Guest, the last post of this topic is over 60 days old and at this point you may not reply in this topic. If you wish to continue this conversation start a new topic.

  • You cannot reply to this topic
19 replies to this topic

#1 Wilhelm van Huyssteen   Members   -  Reputation: 903

Like
0Likes
Like

Posted 25 October 2011 - 01:04 PM

Hi.

I want to add support for Morph targets to my engine and im looking for some pointers as to how I i should pack the data into my VBO's and how i should set up vertex atributes etc.

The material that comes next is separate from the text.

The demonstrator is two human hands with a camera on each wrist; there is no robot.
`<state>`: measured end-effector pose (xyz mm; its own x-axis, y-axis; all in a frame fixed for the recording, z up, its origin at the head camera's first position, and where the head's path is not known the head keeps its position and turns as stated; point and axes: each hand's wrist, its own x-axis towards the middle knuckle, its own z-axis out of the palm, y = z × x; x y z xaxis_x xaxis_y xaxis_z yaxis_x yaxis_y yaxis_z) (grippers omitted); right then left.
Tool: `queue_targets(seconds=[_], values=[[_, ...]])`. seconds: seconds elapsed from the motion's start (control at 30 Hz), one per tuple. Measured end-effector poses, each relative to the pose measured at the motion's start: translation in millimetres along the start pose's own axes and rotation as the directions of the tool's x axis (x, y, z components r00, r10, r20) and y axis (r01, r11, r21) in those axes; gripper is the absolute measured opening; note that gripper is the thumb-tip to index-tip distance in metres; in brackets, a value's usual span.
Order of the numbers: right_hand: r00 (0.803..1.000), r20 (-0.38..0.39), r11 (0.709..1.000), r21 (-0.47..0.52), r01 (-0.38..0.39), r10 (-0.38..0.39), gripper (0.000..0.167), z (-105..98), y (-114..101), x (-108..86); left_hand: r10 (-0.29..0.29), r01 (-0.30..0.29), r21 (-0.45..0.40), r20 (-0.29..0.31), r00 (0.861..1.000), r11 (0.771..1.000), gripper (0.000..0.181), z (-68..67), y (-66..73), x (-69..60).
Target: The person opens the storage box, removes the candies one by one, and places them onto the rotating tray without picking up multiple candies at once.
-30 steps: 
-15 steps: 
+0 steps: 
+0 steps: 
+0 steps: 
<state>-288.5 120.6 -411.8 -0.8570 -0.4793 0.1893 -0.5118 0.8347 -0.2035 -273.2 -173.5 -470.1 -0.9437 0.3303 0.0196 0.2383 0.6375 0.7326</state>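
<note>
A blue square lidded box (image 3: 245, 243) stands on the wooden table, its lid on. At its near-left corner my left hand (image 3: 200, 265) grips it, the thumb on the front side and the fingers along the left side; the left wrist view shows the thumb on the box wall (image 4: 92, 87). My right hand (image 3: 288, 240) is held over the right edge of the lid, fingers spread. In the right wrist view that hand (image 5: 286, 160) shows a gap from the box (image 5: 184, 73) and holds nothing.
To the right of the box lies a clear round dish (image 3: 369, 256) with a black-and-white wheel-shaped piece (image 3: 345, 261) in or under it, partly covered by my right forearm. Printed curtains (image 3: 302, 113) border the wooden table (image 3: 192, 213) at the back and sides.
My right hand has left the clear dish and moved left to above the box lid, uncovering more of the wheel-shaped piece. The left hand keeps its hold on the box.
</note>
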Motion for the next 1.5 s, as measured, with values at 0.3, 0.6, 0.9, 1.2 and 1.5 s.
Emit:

A link to a good resource or a quick high level explanation would be very much appreciated!

Thnx in Advance!

Sponsor:

#2 Vilem Otte   Crossbones+   -  Reputation: 1347

Like
2Likes
Like

Posted 26 October 2011 - 03:33 AM

Okay, so there are generally 2 (actually 3) basic ways how to do it. They are:
1) Using CPU to perform morphing and then pass every frame geometry through VBO to GPU (quite resource eating, but when you need geometry not on GPU but also in RAM - it is the best way)
2) Using GPU on vertex shaders
3) Using GPU in OpenCL

I'll try to describe the 1. and 2.

1.) You actually do in your code:

Let CModel be class containing mNumVertices (number of vertices in model), mVertices (actuall vertices of model - a CVector3 class with x, y and z float members). And g_mInterp be value between 0.0 and 1.0 holding morph target phase between CModel1 and CModel2 Pseudo code:

// You have to load 2 models (they have to have same number of vertices and CModel1.mVertices[i] has to has morpth target in CModel2.mVertices[i])

// ... During initialization ...
assert(CModel1.mNumVertices == CModel2.mNumVertices); // Let us check if we have same number of vertices on both sides
CModel ModelResult;
ModelResult.mNumVertices = CModel1.mNumVertices;
ModelResult.mVertices = new CVector3[ModelResult.mNumVertices];

// ... During rendering loop ...
for(int i = 0; i < ModelResult.mNumVertices; ++i)
{
    ModelResult.mVertices[i] = CModel1.mVertices[i] * (1.0f - g_mInterp) + CModel2.mVertices[i] * g_mInterp;
}

// Now you have morph target in ModelResult stored, you just need to render it (you can create VBO from its vertices and use draw arrays (For example) 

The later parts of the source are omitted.